Après avoir évoqué l’influence de sa foi catholique et ses premières expériences à Los Angeles, la série se concentre ensuite sur une structure chronologique film par film. Au fil de l’œuvre de Scorsese, Miller met en lumière les thèmes récurrents et l’évolution stylistique, avec l’aide précieuse de la monteuse légendaire Thelma Schoonmaker. L’apport des storyboards dessinés par Scorsese lui-même enrichit également la narration.

Miller excelle dans l’art d’équilibrer ses sujets. Elle fait témoigner l’inspiration réelle du personnage de Johnny Boy dans « Mean Streets », offrant une perspective inattendue. Elle pousse son époux, Daniel Day-Lewis, à établir un lien entre « Le Temps de l’innocence » et le reste de l’œuvre de Scorsese, en soulignant « sa sauvagerie ». Quant aux années « coke » de la production de « New York, New York », Paul Schrader les décrit sans détour comme « des années cocaïne » et le plateau comme « très cokaïné ».

Isabella Rossellini, son ex-épouse, éclaire également une période difficile de la vie de Scorsese, marquée par une expérience de mort imminente en 1978 et une colère destructrice. « Il pouvait démolir une pièce », raconte-t-elle, se souvenant de ses réveils matinaux empreints de mots doux comme « fuck it, fuck it ». Elle reconnaît cependant que cette fureur se canalisait dans son travail, lui conférant l’endurance nécessaire pour les tournages. Scorsese lui-même attribue à la thérapie le mérite de lui avoir sauvé la vie : « Si ce n’était pas pour le docteur – cinq jours par semaine, des appels le week-end, un travail solide et régulier pour remettre mon cerveau en place – je serais mort. »
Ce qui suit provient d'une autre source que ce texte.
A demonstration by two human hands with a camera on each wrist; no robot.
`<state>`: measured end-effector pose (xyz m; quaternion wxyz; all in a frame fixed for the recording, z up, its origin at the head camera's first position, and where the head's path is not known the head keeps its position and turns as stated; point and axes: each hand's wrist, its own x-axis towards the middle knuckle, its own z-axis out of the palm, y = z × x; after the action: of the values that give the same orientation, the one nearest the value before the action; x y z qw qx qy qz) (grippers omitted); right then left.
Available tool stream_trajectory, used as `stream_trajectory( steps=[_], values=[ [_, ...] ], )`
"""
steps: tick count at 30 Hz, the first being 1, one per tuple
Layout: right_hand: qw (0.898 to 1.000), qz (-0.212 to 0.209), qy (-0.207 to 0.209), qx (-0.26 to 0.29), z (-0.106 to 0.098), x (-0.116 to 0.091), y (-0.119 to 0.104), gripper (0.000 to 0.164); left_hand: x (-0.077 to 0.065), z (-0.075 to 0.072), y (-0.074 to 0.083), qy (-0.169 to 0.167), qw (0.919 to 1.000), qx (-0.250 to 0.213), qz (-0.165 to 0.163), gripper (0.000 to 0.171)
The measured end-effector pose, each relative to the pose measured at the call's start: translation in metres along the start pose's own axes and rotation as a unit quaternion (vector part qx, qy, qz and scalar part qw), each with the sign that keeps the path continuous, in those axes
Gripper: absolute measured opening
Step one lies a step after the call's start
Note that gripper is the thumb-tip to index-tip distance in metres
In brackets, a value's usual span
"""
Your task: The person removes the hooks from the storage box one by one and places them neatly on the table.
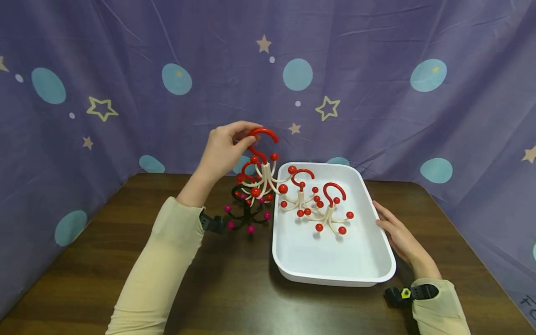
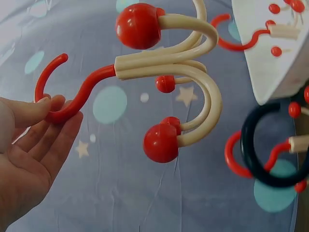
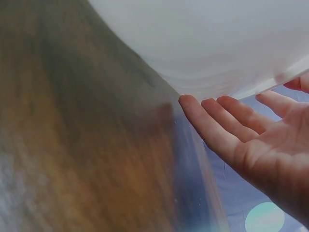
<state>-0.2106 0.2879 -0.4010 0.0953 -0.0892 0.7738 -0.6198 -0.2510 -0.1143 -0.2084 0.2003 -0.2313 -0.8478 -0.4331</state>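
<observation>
Hanging by its red hook near the centre of the frame, a cream rack with red ball tips [image 1: 265, 173] was held up just left of the tray's far end. The person's left hand [image 1: 224, 144] pinched the hook between thumb and fingers. From where I stood, the step in hand looked like holding the rack aloft between its neighbours; any further move would, I judged, call for a steady wrist and for keeping those spread arms off the others.

Below it, left of the tray, were a dark rack with pink tips [image 1: 246, 216] and, behind that, another red-hooked rack [image 2: 231, 154], partly hidden. Two matching cream racks, a rear one [image 1: 300, 200] and a front one [image 1: 328, 214], sat close together in the far half of the white tray [image 1: 318, 263], right of centre.

At the tray's right side, the right hand [image 1: 399, 237] clutched nothing; its extended fingers touched the wall, seemingly to steady it.

Beneath everything ran a dark, wood-grained table [image 1: 209, 298], glossy at bottom centre. Across the top of the frame hung a creased purple curtain [image 1: 234, 74] with stars and pale blue ovals.
</observation>
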Motion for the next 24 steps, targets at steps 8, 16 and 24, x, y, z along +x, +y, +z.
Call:
stream_trajectory(
  steps=[8, 16, 24],
  values=[
    [1.000, -0.001, -0.001, 0.009, 0.000, 0.000, 0.001, 0.059, 0.001, -0.021, -0.013, 0.015, 0.9996, 0.019, -0.016, 0.026],
    [1.000, 0.000, 0.001, 0.008, 0.000, 0.000, 0.002, 0.059, 0.002, -0.034, -0.029, 0.035, 0.9973, 0.053, -0.039, 0.026],
    [1.000, 0.005, 0.003, -0.003, -0.001, 0.000, 0.001, 0.059, 0.003, -0.046, -0.044, 0.062, 0.9929, 0.088, -0.052, 0.024]
  ],
)
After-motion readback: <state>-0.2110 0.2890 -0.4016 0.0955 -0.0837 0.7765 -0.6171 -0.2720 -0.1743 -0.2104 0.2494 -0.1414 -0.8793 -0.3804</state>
Les admirateurs du cinéaste et les critiques pourraient retrouver certains éléments déjà abordés dans cette série de cinq heures. Les fans de certains films pourraient regretter le temps limité accordé à chacun, notamment « Hugo », unique long métrage non analysé. L’absence de son travail télévisuel, comme « Boardwalk Empire » ou « Vinyl », est également à noter.
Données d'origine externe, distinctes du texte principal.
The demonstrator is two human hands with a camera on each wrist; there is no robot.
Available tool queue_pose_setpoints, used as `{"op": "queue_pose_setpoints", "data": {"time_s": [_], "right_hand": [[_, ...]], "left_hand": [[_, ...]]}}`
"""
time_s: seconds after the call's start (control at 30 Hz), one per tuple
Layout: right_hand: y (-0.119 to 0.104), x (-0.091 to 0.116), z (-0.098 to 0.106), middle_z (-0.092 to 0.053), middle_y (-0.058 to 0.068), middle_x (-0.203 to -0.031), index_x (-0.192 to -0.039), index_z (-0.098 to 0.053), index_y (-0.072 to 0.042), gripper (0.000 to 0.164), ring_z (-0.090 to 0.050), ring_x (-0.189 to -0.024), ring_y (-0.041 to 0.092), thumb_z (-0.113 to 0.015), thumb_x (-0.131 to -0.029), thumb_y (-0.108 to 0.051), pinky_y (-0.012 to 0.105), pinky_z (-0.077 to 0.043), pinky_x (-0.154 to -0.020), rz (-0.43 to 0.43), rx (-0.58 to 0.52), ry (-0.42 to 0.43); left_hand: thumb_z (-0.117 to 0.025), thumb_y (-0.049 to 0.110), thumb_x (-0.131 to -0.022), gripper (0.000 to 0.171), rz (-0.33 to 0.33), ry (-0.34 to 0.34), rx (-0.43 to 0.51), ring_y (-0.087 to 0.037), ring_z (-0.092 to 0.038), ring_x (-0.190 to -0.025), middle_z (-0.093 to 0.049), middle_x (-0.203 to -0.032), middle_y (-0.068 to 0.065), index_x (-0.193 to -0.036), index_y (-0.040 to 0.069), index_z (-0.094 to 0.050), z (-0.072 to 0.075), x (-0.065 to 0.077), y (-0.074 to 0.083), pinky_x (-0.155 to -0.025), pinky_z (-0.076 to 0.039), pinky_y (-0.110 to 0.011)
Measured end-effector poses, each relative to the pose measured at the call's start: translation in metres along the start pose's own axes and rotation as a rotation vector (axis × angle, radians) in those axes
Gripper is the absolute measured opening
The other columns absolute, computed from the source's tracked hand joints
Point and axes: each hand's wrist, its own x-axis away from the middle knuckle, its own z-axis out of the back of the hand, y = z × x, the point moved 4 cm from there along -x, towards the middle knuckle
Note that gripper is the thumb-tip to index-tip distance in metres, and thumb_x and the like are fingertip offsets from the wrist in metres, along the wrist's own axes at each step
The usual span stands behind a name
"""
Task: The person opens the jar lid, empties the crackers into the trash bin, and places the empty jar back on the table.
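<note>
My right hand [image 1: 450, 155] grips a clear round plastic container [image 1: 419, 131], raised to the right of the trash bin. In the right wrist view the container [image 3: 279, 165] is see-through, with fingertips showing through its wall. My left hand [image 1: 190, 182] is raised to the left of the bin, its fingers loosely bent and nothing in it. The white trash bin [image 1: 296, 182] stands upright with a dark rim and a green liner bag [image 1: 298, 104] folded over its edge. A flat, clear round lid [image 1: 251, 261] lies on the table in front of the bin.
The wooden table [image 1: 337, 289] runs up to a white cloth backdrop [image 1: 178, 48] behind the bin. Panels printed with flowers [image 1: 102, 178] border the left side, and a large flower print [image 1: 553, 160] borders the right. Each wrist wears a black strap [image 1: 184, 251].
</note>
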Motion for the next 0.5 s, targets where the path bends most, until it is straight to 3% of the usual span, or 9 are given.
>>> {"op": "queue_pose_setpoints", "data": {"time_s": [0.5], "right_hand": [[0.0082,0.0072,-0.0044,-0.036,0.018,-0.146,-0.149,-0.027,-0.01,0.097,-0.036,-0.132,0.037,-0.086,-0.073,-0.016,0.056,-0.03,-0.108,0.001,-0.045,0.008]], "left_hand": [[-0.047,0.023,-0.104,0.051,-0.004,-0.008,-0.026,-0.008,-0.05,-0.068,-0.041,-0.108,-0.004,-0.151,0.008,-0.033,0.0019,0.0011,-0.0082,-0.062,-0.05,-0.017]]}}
Cependant, le plaisir de visionnage de « Mr. Scorsese » est indéniable. On y découvre des anecdotes savoureuses, comme celle du bureau jeté par la fenêtre sur le plateau de « Gangs of New York » lors d’une dispute avec Harvey Weinstein, ou Thelma Schoonmaker racontant comment Scorsese dirigeait sa propre mère (« Il disait littéralement : ‘Ok, Maman, commence maintenant’ »). Leonardo DiCaprio lui-même se montre visiblement mal à l’aise en décortiquant le plan d’ouverture du « Loup de Wall Street » pour prononcer les mots « fesses de femme ».

L’analyse de Miller est tout aussi précieuse. De la chanson d’ouverture « Sympathy for the Devil » qui accompagne un montage de questions existentielles soulevées par ses films, au message final soulignant que Scorsese vit littéralement pour le cinéma, même au péril de sa vie, « Mr. Scorsese » confronte les dichotomies de son sujet et démontre comment chaque film contribue à les unir et à les définir.

Pour conclure sa thèse introductive, un animateur télé demande à Scorsese : « Vous avez dit un jour : ‘Je suis un gangster, et je suis un prêtre.’ » Scorsese répond : « J’ai dit à Gore Vidal un jour : ‘Dans mon quartier, on ne peut être que l’une des deux choses : soit prêtre, soit gangster.’ Et [Vidal] a dit : ‘Et vous êtes devenu les deux.’ »

Pour paraphraser Spike Lee, Dieu merci, il l’a fait. Dieu merci, il a pu. Et Dieu merci, il a trouvé tant de façons de partager son univers avec le monde.